Unfortunately my files are binary and not text files.
Key and Value are the ones that you are using with your InputFormat. Eg:
JavaReceiverInputDStream<String> lines = jssc.fileStream("/sigmoid", LongWritable.class, Text.class, TextInputFormat.class);
TextInputFormat uses the LongWritable as Key and Text as Value classes. If your data is plain CSV or text data then you can use the jssc.textFileStream("/sigmoid") without worrying about the InputFormat, Key and Value classes.

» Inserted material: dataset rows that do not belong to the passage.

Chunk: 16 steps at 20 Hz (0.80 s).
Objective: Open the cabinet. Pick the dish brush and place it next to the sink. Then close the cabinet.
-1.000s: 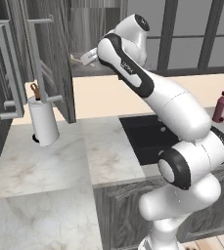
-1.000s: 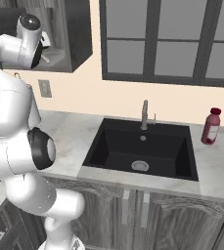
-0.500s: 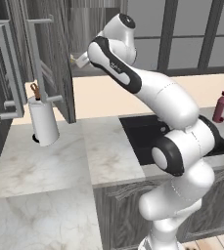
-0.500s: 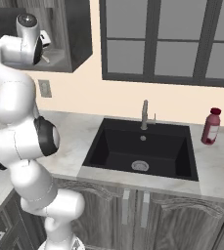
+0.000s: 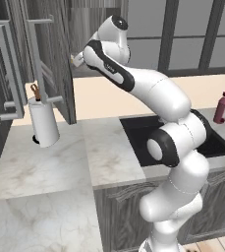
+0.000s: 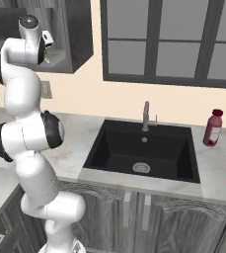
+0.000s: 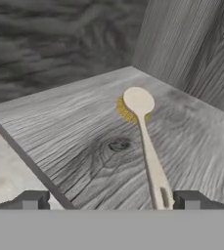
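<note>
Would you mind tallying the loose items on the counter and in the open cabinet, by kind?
Paper towel roll: 1
Red bottle: 1
Dish brush: 1
Total: 3

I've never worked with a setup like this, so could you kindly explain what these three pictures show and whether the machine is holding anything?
It is a white robot arm in a simulated kitchen. Two cameras sit behind it, left and right; the third looks along its gripper. The cabinet door stands open and the arm reaches inside. On the shelf lies the dish brush, its handle end between the open fingertips, not yet gripped. On the counter stand a paper towel roll and a red bottle, beside the black sink. Nothing is held.
</note>
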Tool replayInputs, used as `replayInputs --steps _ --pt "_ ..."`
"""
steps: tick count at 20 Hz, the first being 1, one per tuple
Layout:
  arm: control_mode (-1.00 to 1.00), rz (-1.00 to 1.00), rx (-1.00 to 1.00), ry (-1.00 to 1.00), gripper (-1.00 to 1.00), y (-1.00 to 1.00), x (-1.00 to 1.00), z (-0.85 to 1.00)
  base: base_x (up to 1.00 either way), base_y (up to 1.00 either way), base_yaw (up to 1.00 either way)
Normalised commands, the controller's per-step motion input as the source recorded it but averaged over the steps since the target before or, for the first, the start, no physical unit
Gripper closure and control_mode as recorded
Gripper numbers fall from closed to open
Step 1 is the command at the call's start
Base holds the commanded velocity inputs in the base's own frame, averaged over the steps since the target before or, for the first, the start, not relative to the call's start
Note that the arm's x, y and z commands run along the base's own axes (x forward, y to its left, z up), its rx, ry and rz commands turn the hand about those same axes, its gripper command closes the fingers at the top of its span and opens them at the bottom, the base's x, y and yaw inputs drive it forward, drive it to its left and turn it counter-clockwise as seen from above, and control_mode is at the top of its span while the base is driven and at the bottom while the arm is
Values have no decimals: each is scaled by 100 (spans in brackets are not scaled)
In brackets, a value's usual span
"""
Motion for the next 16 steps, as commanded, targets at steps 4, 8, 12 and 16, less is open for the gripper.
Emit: replayInputs --steps 4,8,12,16 --pt "-100 -14 0 0 -100 6 41 -5 0 0 0" --pt "-100 -16 0 0 -100 18 38 -9 0 0 0" --pt "-100 -12 0 -2 -100 23 37 -10 0 0 0" --pt "-100 -7 0 -2 -100 19 36 -8 0 0 0"
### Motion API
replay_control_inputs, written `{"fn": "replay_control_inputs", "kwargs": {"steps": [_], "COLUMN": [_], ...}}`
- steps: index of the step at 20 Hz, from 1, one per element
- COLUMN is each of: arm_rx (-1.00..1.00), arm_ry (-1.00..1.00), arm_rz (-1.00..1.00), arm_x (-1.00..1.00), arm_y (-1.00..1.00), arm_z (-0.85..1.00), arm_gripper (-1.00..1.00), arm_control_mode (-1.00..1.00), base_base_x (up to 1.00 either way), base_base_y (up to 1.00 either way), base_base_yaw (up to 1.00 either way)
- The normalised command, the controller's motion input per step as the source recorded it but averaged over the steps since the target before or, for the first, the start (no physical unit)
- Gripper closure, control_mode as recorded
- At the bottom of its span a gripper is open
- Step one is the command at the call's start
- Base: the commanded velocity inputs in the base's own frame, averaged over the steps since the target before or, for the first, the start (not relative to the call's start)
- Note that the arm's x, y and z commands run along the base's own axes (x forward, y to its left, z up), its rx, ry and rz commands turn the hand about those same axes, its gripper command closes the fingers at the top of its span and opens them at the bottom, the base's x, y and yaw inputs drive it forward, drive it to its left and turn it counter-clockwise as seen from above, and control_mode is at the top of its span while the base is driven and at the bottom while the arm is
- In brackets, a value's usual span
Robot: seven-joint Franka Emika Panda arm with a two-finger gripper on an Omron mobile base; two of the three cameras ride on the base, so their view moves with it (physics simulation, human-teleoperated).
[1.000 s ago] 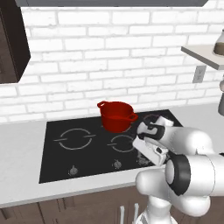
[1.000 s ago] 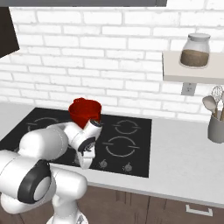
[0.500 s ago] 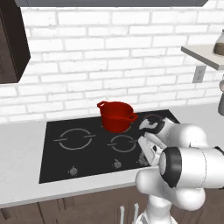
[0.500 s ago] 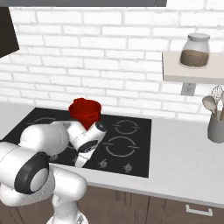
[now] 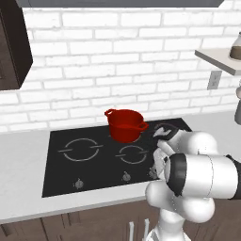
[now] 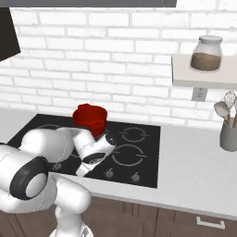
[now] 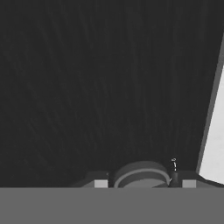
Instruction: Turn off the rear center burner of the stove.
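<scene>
A white brick wall backs a pale counter [image 6: 194, 152] whose middle holds the stove [image 5: 56, 174], its rear center burner [image 5: 124, 141] along the back edge of the glass, hidden under the red pot [image 5: 124, 124]. At the front edge runs the row of silver knobs [image 5: 126, 176], and the gripper [image 7: 141, 183] is down there, a finger pad [image 7: 99, 183] set either side of one round knob [image 7: 141, 174]; they sit close to it, but I cannot tell whether they grip. My worry is that, with the knobs so close together, this may be the wrong one, or the pads could slip off during the twist.
</scene>
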Motion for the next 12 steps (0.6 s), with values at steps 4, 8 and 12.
{"fn": "replay_control_inputs", "kwargs": {"steps": [4, 8, 12], "arm_rx": [0.00, 0.00, 0.00], "arm_ry": [0.23, 0.20, 0.19], "arm_rz": [-0.88, -0.97, -1.00], "arm_x": [0.08, 0.01, 0.00], "arm_y": [0.28, 0.18, 0.11], "arm_z": [0.00, 0.00, 0.00], "arm_gripper": [1.00, 1.00, 1.00], "arm_control_mode": [-1.00, -1.00, -1.00], "base_base_x": [0.00, 0.00, 0.00], "base_base_y": [0.00, 0.00, 0.00], "base_base_yaw": [0.00, 0.00, 0.00]}}
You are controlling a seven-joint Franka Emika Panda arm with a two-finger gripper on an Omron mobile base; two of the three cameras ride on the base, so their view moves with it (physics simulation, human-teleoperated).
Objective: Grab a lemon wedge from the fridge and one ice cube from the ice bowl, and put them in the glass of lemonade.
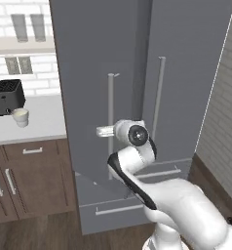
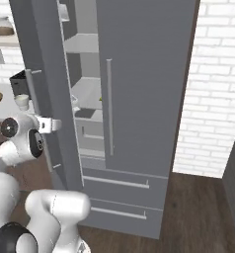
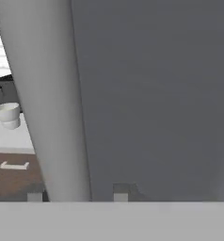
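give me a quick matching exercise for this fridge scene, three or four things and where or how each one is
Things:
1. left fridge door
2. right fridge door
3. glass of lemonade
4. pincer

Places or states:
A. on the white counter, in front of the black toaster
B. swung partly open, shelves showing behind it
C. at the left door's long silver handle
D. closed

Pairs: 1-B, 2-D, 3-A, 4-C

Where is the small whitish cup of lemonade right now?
The small whitish cup stands on the pale counter, left of the grey fridge, just beside the black toaster.
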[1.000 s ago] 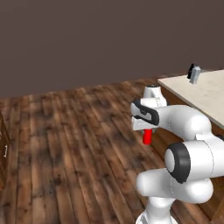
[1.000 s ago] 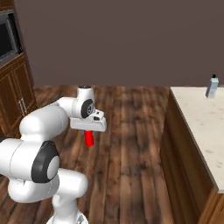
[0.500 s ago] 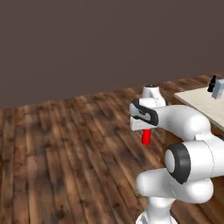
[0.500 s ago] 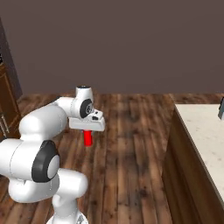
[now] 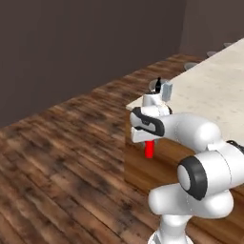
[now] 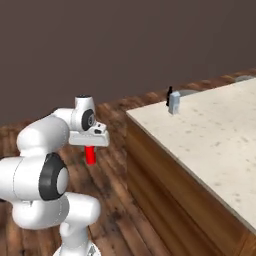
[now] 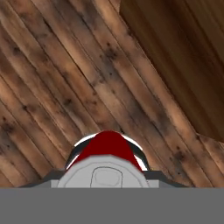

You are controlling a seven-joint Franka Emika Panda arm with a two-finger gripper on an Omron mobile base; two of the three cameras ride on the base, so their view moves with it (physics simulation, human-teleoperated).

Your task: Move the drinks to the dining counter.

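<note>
One short red can hangs gripped in the jaws at frame centre, above the dark wooden plank floor; a pale blue-grey carton stands on the pale speckled stone desk.

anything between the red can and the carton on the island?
Only bare stone counter top and its wooden side; right base view shows red can held low, carton at the corner.

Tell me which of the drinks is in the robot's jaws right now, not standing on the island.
The short red can: it hangs clamped under the gripper above the wood floor, while the pale carton stands on the dining counter.
</note>
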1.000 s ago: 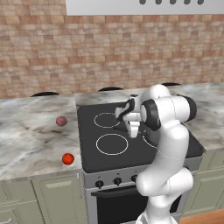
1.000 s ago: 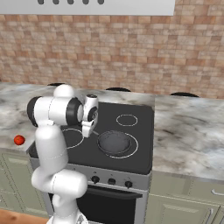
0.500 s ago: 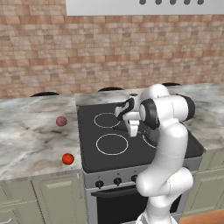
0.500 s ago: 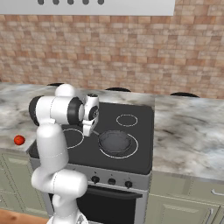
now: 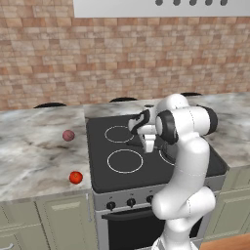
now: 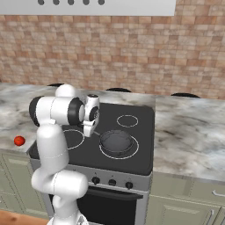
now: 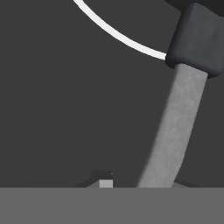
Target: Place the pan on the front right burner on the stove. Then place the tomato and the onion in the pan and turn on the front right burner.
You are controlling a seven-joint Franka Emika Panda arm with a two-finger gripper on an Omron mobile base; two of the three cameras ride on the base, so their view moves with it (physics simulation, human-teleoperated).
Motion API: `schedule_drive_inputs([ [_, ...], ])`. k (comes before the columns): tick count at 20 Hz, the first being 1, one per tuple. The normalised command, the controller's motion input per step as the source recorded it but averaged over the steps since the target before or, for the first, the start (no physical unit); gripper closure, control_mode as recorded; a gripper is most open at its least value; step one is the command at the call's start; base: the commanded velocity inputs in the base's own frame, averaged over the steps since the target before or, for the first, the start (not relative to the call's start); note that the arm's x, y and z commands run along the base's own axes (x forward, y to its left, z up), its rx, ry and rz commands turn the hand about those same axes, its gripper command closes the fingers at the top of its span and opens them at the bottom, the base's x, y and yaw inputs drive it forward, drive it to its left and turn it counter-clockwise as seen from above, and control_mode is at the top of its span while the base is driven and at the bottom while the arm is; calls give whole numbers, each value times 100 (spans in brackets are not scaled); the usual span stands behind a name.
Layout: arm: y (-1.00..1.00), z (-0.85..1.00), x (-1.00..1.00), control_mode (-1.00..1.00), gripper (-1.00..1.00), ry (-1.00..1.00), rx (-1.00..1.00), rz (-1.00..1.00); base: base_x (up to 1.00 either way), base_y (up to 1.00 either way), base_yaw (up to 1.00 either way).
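The pincer (image 6: pixel 89 132) points down over the black glass cooktop, its jaws drawn nearly together on the pan's handle (image 7: pixel 173 131), which in the hand view runs up from between the finger tips as a grey bar ending in a darker bracket. It is judged to be grasping the handle near its free end. The pan (image 6: pixel 116 140), a small round dark grey frying pan, lies just beside the pincer on the side away from the arm's trunk, and sits inside the largest white ring, the front right burner (image 6: pixel 132 151). Whether its base already rests on the glass or hangs just above cannot be told.

Beyond the pan lies a smaller back ring (image 6: pixel 127 121); on the pincer's other side lies the medium front ring (image 5: pixel 125 161) of the stove (image 5: pixel 146 188). Well apart from the pincer, across the cooktop on the marbled counter (image 5: pixel 34 151), sit the onion (image 5: pixel 68 135), nearer the brick wall, and the tomato (image 5: pixel 75 177), nearer the counter's front edge. Black knobs (image 6: pixel 111 182) line the silver front panel below.

The step in hand is judged to be the placing of the pan, near completion. The next move calls for releasing the handle, rising clear without dragging the pan off its ring, then reaching across to the tomato or onion.
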Motion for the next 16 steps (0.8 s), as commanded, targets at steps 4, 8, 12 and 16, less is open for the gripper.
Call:
schedule_drive_inputs([
  [4,-6,-28,0,-100,-100,0,-2,0,0,0,0],
  [8,-13,-28,0,-100,-100,0,0,0,0,0,0],
  [12,-21,-26,0,-100,-100,0,0,0,0,0,0],
  [16,-25,-25,0,-100,-100,0,0,0,0,0,0],
])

On Wed, Oct 14, 2015 at 5:12 PM, Chandra Mohan, Ananda Vel Murugan <Ananda.Murugan@honeywell.com> wrote:
I have a directory hdfs which I want to monitor and whenever there is a new file in it, I want to parse that file and load the contents into a HIVE table. File format is proprietary and I have java parsers for parsing it. I am building a spark streaming application for this workflow. For doing this, I found JavaStreamingContext.filestream API. It takes four arguments directory path, key class, value class and inputformat. What should be values of key and value class? Please suggest. Thank you.